Testimony: The meaning of salvation

posted on 2012-07-05

In February 2011 I was discharged as a conscientious objector after 7 years in the Navy.  Part of the conscientious objector process is an interview with an investigating officer.  His job is to assess the “depth and sincerity” of the applicant’s beliefs.  My interview spanned three days and covered both technical legal points and broad theological concepts.  Here is a short excerpt where I we talk about the role of “salvation,” and how it led to my pacifist convictions.

The investigating officer is in bold, and I am in plain text.


Now you testify that you follow the ways of Jesus Christ, right?

I try to.

You stated on page 3 of you application, “I believe that Christ came, that all might be saved from their sin.” Is that true?

Yes sir, that is.

Have you been saved?

I have.

Do you believe you can lose your salvation?

My interpretation of being saved and salvation is that I’ve come to know God and am in a spiritual process with God. I don’t see how now that I have that how it would be possible for me to turn away from that, or something, anything, to cause that to change or that to lessen. So, for me I don’t think that’s possible, but I don’t know in the general sense.

The Israelites turned away from God several times in the Old Testament. Would you agree?

Yes, sir.

Did God ever give up on them?

He did not.

Do you think God would give up on you?

No.

Do you think if you are somehow forced into warfare, participating in warfare, that you would lose your salvation?

If I were forced into warfare, then it would be my prayer and my goal to not participate in that warfare, so that I’m not harming somebody else in anyway. But I recognize that I am a sinner and so is everyone else and we all make mistakes. I make small mistakes; I make large mistakes. I believe God is a god of forgiveness, that if I do make these mistakes, which I know I will, he’s always inviting me to come back to him and repent and he’ll forgive me. At the same time, that’s not an excuse for making mistakes. God is always inviting me to get closer to Him and it’s always my goal to get as close to him as possible.

Edit: I should have made it more clear that I would have refused the orders to participate. I did too much equivocation because I was so nervous.

One of your witnesses said he believes there is more than one way to heaven. Do you believe there is more than one way, or do you believe that Jesus Christ is the way and the truth and the light? No one goes to the father except through Him.

I believe that those two statements—that there’s more than one way to heaven and that Jesus Christ is the way to heaven—are really two ways of saying the same thing. When Jesus Christ said, “I am the way, the truth, and the light,” I don’t believe that he meant that in order to get into heaven you have to say “I worship Jesus.” And that if you do say that it’s not sufficient. In the sermon on the mount, he says there will be those who cry, “Father, Father,” but God will say, “I never knew you.”

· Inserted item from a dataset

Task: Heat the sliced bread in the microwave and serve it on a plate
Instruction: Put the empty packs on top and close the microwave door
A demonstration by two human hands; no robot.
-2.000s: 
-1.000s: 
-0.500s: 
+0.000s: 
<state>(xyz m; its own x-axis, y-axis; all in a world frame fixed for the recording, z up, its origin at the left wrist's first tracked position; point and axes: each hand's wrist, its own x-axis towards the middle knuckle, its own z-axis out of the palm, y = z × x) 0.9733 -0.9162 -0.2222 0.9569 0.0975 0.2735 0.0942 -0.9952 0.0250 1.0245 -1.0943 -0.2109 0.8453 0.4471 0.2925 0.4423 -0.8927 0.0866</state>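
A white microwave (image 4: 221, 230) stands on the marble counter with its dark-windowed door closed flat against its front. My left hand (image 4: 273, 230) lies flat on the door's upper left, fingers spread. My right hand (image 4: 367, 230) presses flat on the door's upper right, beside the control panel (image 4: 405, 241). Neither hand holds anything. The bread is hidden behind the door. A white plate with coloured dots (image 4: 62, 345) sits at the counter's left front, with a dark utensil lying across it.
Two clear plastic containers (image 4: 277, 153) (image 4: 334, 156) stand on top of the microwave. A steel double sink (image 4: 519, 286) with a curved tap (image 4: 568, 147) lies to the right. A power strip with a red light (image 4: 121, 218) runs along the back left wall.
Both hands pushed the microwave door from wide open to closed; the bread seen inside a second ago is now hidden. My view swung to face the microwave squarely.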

I think the basic message of the Gospel is this: God exists. Our goal in life is to draw closer to God. We do that by making our lives conform to Jesus’s life. We will fall short, and that’s where grace comes in, but we still need to make our life as much like Jesus’s as we can. It’s this desire to make my life conform to Jesus that led me to pacifism.

Also,to the extent that other people are pursuing that goal—even if they have never heard of the name Jesus Christ—I think they are acting like Christians. I still don’t believe that those two ideas are incompatible.

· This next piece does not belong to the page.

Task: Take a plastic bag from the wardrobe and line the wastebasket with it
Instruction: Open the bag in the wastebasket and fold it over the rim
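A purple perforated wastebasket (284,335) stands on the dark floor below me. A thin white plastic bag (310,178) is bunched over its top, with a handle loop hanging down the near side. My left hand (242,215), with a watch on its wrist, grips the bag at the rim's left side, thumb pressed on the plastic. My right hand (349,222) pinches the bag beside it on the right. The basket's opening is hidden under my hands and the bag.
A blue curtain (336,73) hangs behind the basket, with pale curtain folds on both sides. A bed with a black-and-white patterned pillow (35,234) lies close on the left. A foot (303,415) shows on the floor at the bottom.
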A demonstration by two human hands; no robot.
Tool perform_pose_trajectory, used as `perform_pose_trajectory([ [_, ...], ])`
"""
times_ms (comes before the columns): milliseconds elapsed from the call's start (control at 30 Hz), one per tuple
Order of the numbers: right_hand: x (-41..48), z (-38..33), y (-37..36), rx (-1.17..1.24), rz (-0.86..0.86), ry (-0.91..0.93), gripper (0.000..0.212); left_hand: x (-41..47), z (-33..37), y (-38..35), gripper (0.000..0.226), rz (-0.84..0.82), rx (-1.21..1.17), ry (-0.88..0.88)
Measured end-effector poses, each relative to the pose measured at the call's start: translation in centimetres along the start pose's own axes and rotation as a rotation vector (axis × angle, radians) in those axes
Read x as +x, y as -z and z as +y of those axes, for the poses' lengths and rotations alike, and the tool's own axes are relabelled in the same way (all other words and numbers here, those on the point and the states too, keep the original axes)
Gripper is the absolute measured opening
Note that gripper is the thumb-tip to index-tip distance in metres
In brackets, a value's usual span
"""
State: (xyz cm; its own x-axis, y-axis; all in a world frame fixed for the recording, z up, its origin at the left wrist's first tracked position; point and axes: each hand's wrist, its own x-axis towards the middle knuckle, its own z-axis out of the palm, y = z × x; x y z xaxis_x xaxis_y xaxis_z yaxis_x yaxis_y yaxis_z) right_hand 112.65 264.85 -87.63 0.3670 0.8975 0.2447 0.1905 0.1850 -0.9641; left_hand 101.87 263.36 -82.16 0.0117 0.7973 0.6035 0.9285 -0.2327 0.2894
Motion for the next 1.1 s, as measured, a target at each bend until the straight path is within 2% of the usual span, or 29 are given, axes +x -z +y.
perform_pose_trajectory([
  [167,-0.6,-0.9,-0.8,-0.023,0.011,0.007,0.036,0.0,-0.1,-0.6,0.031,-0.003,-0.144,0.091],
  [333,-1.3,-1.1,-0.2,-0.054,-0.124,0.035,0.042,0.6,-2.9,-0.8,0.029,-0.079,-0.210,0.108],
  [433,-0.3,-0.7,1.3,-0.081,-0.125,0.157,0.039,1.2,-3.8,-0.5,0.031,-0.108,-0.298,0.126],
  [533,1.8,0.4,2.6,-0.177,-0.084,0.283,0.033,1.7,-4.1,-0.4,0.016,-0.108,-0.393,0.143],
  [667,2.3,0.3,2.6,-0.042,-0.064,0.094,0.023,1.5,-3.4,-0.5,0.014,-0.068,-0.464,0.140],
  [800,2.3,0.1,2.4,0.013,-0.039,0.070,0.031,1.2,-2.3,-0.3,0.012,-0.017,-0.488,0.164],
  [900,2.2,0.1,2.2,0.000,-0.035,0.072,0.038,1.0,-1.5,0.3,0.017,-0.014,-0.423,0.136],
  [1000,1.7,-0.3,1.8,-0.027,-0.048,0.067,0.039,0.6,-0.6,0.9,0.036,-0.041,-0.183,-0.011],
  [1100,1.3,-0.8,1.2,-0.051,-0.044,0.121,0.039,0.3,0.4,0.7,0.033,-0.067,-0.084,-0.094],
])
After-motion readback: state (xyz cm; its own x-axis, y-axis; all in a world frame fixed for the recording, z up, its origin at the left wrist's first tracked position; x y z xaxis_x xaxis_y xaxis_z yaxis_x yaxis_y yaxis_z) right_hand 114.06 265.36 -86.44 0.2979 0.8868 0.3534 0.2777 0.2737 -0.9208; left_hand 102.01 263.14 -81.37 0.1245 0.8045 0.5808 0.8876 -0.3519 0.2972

I am a little concerned that you don’t have a good feeling for how to define salvation. It seems to me that you’re trying to rectify your own beliefs with the beliefs of the Quakers and Pastors who testified for you earlier. I don’t think it’s so important that you try to do that if that’s what you’re trying to do. There’s nothing wrong with your beliefs. Have you memorized John 3:16?

It says, “For God so loved the world that he gave his only begotten son that whomsoever believes in him shall not perish but have everlasting life.”

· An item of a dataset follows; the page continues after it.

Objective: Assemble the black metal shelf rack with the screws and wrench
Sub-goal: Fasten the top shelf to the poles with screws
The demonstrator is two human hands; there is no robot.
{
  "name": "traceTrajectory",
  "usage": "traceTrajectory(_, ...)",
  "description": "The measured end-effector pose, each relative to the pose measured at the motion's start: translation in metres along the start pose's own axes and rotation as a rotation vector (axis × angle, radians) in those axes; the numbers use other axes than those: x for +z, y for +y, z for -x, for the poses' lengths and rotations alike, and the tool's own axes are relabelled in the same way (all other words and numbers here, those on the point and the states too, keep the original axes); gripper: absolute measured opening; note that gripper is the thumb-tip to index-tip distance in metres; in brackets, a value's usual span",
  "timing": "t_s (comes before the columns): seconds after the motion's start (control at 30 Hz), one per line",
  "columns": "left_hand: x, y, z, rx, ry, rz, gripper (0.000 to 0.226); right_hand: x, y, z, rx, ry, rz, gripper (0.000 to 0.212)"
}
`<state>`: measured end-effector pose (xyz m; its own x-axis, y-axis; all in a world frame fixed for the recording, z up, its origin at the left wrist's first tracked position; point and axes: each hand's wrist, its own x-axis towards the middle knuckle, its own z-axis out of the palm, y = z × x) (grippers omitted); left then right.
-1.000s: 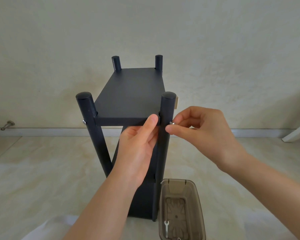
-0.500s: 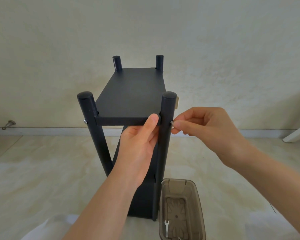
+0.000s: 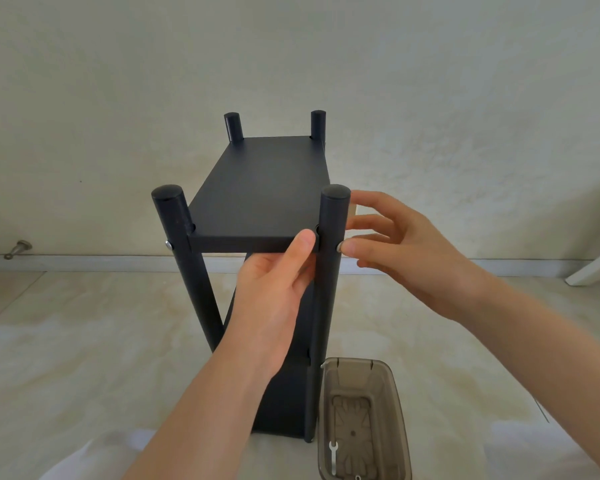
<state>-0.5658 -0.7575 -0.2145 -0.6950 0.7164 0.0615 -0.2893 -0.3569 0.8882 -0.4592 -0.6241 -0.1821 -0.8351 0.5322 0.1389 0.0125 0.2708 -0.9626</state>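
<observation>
The black metal rack (image 3: 264,188) stands upright on the floor, its top shelf between four round posts. My left hand (image 3: 274,299) grips the front edge of the top shelf beside the near right post (image 3: 328,306), thumb on the edge and fingers underneath. A silver screw (image 3: 338,247) sits in the outer side of that post. My right hand (image 3: 406,251) is beside it with fingers spread, the thumb tip touching the screw head. Another screw (image 3: 168,244) shows on the near left post. A small white wrench (image 3: 333,455) lies in the box below.
A brown translucent plastic box (image 3: 395,403) stands on the floor against the rack's near right foot. A metal door stop (image 3: 18,249) juts out at the baseboard on the left. A white slanted edge (image 3: 593,268) shows at far right. Pale floor surrounds the rack.
My right hand pinched the screw at the near right post before; now its fingers have spread open, with only the thumb tip at the screw. My left hand has stayed on the shelf edge.
</observation>
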Motion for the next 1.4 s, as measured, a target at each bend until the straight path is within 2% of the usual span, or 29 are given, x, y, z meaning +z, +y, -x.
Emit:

That’s right. Do you believe that?

I do, but I don’t understand what it means.

Do you know what only begotten means?

It means that Jesus was God’s one and only son.

Okay. So when the Quakers say that Jesus was just another person like us who was a little closer to God, and that we are all children of God, do you think that we are sons of God in the same manner that the one and only son of god is. Would that make us the same physically as the one and only?

I know Jesus called people his brothers and sisters, and that I consider myself his brother in that same sense. He called other people children of God. What it means for him to be called the son of God or the only begotten son of God is not something that I can limit by giving an exact definition.

So the Bible says that God so loved the world that he gave his only begotten son that whoever should believe in him shall not perish but have everlasting life. So that’s a way to have everlasting life. You mentioned that there were other ways. Can you list those?

Because, my thought is that if there are other ways to getting to heaven than why bother following Jesus? You can just stay in the Navy and you don’t need to follow Jesus’s ways, you can use other ways to get eternal life. Why don’t you just pick one of the other ways that agrees with the Navy?

I don’t believe that there are other ways. My understanding of John 3:16 is that the sort of belief he talks about is a very deep and personal thing. It doesn’t stop and it doesn’t even start with someone saying, “I believe in Jesus.” Those words and maybe even that idea doesn’t even matter.

Jesus said, “Whoever believes in me will follow my commands.” The important thing is the internal change of “I want to be like this and I want to follow somebody who was like this and set this kind of example for me.” I cannot list other ways to be like Jesus other than to be like Jesus, and I can’t list other ways to believe in God other than to be like Jesus.

Let me just read this other verse that God presented me. Acts 4:12, “Salvation is found in no one else for there is no other name under heaven given to men by which we must be saved.” No other. Do you believe that’s accurate? It was written by somebody who was with Jesus, right?

My understanding of Acts 4:12 is the same as my understanding of John 3:16. It’s not the words that matter, but the alignment of your heart to God’s.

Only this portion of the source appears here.